Israel has Frozen New Building in West Bank and East Jerusalem Settlements in an Effort to Revive Peace Talks with Palestinians
Israel has frozen new building in settlements: minister
June 18, 2013
Reuters - Israel has frozen nearly all housing starts in settlements in the West Bank and East Jerusalem, Housing Minister Uri Ariel said on Tuesday, in an apparent bid to help U.S. efforts to revive peace talks with the Palestinians.
Settlement construction on land
the Palestinians want for a state was the main reason for the breakdown
of U.S.-sponsored negotiations in 2010 and has been cited as a stumbling
block to Secretary of State John Kerry's latest bid to restart talks.
Ariel, a member of the pro-settler Jewish Home party, said he believed the step was temporary and that he was working to end it."I'll give you the facts: in Jerusalem, since the beginning of the year, there have been no tenders except for one ... and the same goes for Judea and Samaria," Ariel, using the Biblical names for the Israeli-occupied West Bank, told Army Radio.
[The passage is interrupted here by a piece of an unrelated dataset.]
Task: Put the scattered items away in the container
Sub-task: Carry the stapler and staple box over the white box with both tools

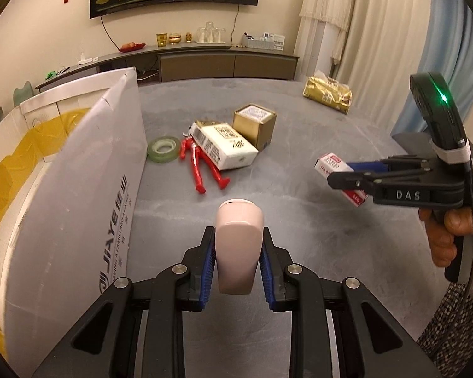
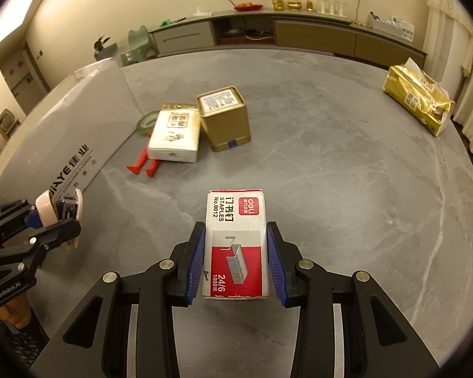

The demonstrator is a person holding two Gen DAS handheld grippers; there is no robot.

The Palestinians rejected Ariel's remarks.
"While such statements are made to placate Secretary Kerry, the fact remains that settlement activity has continued unabated under successive Netanyahu governments," the Palestine Liberation Organisation said in a statement.
Last week, officials said Israel was pressing on with plans for the construction of more than 1,000 new homes in two West Bank settlements.
Israeli Prime Minister Benjamin Netanyahu
has not publicly confirmed housing starts have been suspended. But he
said last week Israel had to be "smart about" where it built and hinted
it was ready to limit expansion to settlement clusters it intends to
keep in any future land-for-peace deal.
Most countries consider settlements illegal under international law. Israel, which cites Biblical and historical links to the West Bank and Jerusalem, disputes that and says the settlement issue should be worked out in negotiations.
Some 500,000 Israelis have settled in the two areas, which Israel captured along with the Gaza Strip in the 1967 Middle East war. About 2.5 million Palestinians live there.
Since taking office in February, Kerry has visited Israel and the Palestinian territories four times to try to get both sides to renew negotiations, so far with little success.